Click fraud is usually defined as the act of purposely clicking on ads on pay-per-click programs with no interest in the target web site. Two types of fraud are usually mentioned:
An advertiser clicking on competitor ads to deplete their ad spend budgets, with fraud frequently taking place early in the morning and through multiple distribution partners:AOL, Ask.com, MSN, Google, Yahoo, etc.
A malicious distribution partner trying to increase its income, using clickbots or paid human beings to generate traffic that looks like genuine clicks.

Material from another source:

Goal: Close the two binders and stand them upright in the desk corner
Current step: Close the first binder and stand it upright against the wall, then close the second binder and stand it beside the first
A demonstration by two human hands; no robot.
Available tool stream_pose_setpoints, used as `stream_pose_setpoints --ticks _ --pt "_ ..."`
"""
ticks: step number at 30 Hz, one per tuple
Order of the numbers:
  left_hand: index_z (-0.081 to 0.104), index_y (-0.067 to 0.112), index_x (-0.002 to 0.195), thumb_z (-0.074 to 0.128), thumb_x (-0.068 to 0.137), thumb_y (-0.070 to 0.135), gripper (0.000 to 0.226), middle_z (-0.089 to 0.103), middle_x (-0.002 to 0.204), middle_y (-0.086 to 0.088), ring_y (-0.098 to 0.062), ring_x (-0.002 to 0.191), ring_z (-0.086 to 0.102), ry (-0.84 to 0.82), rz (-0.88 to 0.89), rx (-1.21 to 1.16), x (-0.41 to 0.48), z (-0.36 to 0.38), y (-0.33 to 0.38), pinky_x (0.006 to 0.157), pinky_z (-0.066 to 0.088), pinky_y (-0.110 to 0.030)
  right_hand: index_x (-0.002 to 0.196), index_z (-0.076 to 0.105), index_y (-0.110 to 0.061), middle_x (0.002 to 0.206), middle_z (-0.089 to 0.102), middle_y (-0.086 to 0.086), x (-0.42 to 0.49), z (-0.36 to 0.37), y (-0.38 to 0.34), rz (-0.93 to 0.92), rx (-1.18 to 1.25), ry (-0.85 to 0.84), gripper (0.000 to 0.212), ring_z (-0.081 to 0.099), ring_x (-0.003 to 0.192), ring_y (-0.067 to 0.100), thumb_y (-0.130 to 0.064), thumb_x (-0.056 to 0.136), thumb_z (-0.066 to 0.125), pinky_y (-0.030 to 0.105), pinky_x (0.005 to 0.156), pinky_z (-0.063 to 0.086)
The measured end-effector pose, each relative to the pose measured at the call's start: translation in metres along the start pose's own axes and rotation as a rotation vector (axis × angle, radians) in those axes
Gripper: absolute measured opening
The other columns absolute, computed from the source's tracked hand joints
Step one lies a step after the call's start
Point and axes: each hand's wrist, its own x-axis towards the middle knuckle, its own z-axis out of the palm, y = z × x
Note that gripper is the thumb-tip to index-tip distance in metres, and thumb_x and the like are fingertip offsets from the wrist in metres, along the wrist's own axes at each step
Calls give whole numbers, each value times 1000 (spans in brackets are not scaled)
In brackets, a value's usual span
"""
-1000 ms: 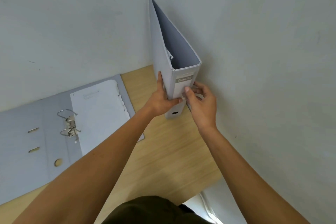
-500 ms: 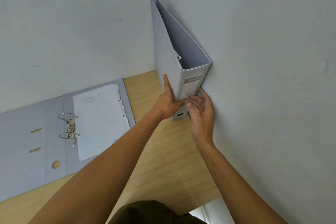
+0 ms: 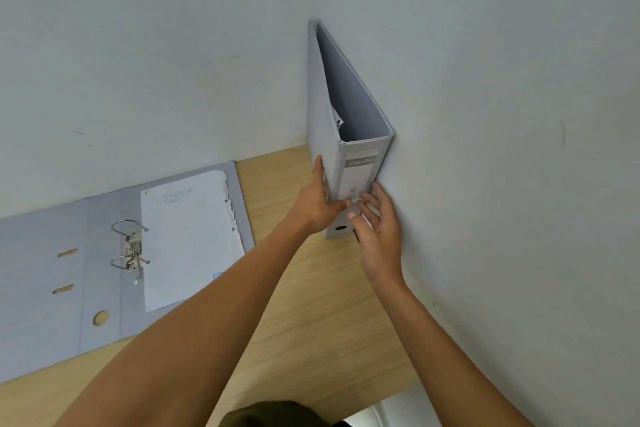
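Note:
A closed grey binder (image 3: 360, 170) stands upright in the desk corner, its right cover against the right wall and its labelled spine facing me. My left hand (image 3: 317, 199) grips its left cover and the spine's lower edge. My right hand (image 3: 379, 229) rests with fingers apart against the spine's lower right, next to the wall. A second grey binder (image 3: 62, 274) lies open flat on the desk at the left, its metal rings (image 3: 130, 248) open and a white sheet (image 3: 190, 239) lying on its right cover.
The wooden desk (image 3: 311, 305) meets pale walls at the back and right. The desk's front right edge ends near the bottom of the view, with a white surface (image 3: 391, 409) below it.
The upright binder has shifted right until it sits against the right wall. My right hand slid down the spine and its fingers spread. The open binder has not moved.

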Motion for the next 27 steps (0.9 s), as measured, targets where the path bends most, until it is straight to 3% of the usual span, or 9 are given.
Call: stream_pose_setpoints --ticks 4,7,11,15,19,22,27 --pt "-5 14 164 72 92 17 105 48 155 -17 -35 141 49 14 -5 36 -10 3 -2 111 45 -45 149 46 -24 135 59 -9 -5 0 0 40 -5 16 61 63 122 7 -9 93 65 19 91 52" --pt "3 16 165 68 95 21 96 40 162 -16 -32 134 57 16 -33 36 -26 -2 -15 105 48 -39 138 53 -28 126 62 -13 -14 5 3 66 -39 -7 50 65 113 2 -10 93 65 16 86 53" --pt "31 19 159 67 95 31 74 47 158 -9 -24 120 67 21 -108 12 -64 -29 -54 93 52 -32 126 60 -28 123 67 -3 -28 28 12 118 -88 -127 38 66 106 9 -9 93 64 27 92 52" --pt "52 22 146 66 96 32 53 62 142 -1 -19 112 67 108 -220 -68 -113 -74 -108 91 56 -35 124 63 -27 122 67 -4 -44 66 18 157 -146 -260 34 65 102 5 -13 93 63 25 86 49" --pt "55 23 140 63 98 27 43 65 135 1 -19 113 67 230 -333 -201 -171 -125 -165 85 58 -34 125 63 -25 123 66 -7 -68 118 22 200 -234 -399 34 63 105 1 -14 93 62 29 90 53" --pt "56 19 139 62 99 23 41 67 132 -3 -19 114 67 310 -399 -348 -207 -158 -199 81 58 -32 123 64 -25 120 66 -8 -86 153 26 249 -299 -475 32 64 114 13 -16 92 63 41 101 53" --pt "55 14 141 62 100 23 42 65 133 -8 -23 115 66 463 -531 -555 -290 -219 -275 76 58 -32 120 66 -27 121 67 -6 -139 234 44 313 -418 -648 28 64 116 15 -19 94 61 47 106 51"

While these are two important sources of non-converting traffic, there are many other sources of poor traffic. Some of them are sometimes referred to as invalid clicks rather than click fraud, but from the advertiser or publisher viewpoint, there is no difference. In this paper, we are considering all types of non billable or partially billable traffic, whether it is the result of fraud or not, whether there is or there is no intent to defraud, and whether there is or there is not a financial incentive to generate the traffic in question. These sources of undesirable traffic include:
Accidental fraud: a home-made robot not designed for click fraud purposes, running loose, out of control, clicking on every links, possibly because of a design flaw. An example is a robot run by spammers harvesting email addresses. This robot was not designed for click fraud purposes, nevertheless ended up costing money to advertisers.
Political activists: people with no financial incentives, but motivated by hate. This kind of clicking activity has been found against companies recruiting people in class action lawsuits, and results in artificial clicks and bogus conversions. It is a pernicious kind of click fraud because the victim thinks its PPC campaigns generate many leads, while in reality most of these leads (email addresses) are bogus.
Disgruntled individuals: it could be an employee working for a PPC advertiser or a search engine, who was recently fired. Or it could be a publisher who believes to be unjustifiably banned.
Unethical guys in the PPC community: small search engines trying to make their competitor look bad by generating unqualified clicks, or shareholder fraud.
Organized criminals: spammers and other internet pirates used to run bots and viruses, who found that their devices could be programmed to generate click fraud. Terrorism funding comes in this category, and is investigated by the both FBI and the SEC.
Hackers: many people have now access to home made web robots (the source code in Perl or Java is available for free). While it is easy to fabricate traffic with a robot, it is more complicated to emulate legitimate traffic as it requires spoofing thousands of ordinary IP addresses – not something any amateur can do well. Some individuals might find this as a challenge and generate high quality emulated traffic, just for the sake of it, with no financial incentives.
Traditional media losing market share to PPC advertising have incentive to contribute to click fraud.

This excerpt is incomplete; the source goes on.